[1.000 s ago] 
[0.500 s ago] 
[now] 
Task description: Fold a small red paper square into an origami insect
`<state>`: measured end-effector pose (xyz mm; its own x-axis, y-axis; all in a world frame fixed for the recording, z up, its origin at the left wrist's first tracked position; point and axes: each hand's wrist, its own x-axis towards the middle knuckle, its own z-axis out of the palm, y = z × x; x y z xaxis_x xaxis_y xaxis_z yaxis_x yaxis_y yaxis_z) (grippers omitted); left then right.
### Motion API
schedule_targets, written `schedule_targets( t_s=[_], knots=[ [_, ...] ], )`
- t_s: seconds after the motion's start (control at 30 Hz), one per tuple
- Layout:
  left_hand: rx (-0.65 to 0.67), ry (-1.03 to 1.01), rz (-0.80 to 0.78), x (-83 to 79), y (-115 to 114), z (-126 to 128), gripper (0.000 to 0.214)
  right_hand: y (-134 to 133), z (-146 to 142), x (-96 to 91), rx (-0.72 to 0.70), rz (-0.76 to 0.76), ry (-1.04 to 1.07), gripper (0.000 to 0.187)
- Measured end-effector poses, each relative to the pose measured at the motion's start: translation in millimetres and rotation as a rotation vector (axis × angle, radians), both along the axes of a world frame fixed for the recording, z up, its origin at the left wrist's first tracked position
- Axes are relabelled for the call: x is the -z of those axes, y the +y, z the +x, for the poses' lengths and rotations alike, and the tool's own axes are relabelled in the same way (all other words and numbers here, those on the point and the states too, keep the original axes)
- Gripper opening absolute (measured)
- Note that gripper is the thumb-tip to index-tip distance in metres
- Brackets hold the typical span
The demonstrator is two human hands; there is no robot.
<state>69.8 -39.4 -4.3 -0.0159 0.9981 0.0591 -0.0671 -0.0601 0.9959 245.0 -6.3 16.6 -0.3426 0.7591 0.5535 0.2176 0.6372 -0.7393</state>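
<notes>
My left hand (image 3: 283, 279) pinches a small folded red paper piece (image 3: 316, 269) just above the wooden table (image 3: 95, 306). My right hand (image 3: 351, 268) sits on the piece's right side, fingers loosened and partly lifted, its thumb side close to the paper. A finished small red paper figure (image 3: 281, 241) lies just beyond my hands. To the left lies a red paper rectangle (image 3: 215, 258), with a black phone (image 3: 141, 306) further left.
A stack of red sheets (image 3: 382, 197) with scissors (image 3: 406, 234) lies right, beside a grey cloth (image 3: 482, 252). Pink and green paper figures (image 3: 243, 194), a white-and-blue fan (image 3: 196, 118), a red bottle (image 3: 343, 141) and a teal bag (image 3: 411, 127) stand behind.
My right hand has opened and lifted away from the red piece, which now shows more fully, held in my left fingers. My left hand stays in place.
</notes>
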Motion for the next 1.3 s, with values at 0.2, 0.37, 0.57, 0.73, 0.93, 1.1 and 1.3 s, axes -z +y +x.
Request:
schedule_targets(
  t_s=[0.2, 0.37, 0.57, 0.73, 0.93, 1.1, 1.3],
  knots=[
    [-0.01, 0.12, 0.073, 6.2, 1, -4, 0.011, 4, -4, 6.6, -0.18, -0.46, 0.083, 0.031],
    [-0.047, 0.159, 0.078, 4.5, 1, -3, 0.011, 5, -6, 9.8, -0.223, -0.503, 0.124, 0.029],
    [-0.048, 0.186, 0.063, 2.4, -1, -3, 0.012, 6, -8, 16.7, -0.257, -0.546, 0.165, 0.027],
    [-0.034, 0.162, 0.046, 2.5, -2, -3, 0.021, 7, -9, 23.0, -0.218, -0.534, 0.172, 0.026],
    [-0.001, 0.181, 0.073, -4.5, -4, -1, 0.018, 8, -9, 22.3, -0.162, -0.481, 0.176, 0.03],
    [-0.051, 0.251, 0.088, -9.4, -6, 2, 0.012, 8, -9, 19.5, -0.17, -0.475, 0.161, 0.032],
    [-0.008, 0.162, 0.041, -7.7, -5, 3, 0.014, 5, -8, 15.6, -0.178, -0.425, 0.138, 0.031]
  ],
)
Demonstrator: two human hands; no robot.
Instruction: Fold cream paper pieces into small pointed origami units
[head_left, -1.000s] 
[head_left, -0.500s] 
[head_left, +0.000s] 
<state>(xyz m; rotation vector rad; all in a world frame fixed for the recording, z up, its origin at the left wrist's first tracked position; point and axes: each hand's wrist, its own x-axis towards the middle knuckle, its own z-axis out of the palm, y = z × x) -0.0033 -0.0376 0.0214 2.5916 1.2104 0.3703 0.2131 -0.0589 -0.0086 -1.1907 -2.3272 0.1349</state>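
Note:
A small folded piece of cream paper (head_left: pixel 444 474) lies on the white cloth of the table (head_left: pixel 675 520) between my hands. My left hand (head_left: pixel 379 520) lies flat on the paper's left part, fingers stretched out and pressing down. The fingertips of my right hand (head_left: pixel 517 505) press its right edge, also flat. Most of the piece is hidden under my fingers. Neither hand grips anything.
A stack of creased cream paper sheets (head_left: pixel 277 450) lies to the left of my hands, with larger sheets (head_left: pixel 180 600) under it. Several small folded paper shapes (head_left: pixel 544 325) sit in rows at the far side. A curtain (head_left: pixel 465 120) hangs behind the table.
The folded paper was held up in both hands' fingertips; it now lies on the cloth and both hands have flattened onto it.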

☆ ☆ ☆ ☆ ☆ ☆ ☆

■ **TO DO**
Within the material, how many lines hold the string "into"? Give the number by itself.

■ **OUTPUT OF THE EXERCISE**
2